◆ Supplied information ◆
== Segment start ==

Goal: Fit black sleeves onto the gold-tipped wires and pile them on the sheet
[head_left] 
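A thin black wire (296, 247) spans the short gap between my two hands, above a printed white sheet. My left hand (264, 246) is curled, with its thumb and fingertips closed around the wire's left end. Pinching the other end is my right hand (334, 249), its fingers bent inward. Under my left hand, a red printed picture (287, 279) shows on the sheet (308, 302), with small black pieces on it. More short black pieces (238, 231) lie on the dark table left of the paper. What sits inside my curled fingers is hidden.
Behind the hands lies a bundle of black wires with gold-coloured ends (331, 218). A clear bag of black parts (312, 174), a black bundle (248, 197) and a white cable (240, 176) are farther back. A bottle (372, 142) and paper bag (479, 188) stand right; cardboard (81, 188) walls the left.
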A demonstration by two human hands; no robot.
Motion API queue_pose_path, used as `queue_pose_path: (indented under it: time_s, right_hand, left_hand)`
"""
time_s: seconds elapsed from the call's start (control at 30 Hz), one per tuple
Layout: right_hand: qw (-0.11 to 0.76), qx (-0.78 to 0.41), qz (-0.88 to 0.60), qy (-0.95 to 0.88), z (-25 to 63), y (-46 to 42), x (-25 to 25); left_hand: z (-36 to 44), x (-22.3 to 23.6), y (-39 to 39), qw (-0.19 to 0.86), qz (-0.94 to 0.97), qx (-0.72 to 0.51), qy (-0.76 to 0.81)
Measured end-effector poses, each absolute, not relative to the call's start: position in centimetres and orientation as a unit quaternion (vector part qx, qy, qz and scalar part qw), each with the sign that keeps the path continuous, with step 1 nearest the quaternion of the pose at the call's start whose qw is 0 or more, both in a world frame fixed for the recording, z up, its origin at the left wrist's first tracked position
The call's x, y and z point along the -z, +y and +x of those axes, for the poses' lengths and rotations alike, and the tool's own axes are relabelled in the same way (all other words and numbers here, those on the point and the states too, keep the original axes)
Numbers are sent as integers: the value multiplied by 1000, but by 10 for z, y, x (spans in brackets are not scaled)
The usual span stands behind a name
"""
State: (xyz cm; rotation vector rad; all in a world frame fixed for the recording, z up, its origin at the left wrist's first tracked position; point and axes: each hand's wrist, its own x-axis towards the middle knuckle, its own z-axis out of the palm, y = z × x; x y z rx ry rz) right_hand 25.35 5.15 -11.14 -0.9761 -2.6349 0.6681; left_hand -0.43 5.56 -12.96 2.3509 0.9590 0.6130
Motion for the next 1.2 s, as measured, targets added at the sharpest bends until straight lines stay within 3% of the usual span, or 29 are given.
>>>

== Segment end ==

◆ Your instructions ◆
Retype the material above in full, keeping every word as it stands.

◆ The completed task ◆
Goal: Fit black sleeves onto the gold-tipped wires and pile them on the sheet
[head_left] 
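A thin black wire (296, 247) spans the short gap between my two hands, above a printed white sheet. My left hand (264, 246) is curled, with its thumb and fingertips closed around the wire's left end. Pinching the other end is my right hand (334, 249), its fingers bent inward. Under my left hand, a red printed picture (287, 279) shows on the sheet (308, 302), with small black pieces on it. More short black pieces (238, 231) lie on the dark table left of the paper. What sits inside my curled fingers is hidden.
Behind the hands lies a bundle of black wires with gold-coloured ends (331, 218). A clear bag of black parts (312, 174), a black bundle (248, 197) and a white cable (240, 176) are farther back. A bottle (372, 142) and paper bag (479, 188) stand right; cardboard (81, 188) walls the left.
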A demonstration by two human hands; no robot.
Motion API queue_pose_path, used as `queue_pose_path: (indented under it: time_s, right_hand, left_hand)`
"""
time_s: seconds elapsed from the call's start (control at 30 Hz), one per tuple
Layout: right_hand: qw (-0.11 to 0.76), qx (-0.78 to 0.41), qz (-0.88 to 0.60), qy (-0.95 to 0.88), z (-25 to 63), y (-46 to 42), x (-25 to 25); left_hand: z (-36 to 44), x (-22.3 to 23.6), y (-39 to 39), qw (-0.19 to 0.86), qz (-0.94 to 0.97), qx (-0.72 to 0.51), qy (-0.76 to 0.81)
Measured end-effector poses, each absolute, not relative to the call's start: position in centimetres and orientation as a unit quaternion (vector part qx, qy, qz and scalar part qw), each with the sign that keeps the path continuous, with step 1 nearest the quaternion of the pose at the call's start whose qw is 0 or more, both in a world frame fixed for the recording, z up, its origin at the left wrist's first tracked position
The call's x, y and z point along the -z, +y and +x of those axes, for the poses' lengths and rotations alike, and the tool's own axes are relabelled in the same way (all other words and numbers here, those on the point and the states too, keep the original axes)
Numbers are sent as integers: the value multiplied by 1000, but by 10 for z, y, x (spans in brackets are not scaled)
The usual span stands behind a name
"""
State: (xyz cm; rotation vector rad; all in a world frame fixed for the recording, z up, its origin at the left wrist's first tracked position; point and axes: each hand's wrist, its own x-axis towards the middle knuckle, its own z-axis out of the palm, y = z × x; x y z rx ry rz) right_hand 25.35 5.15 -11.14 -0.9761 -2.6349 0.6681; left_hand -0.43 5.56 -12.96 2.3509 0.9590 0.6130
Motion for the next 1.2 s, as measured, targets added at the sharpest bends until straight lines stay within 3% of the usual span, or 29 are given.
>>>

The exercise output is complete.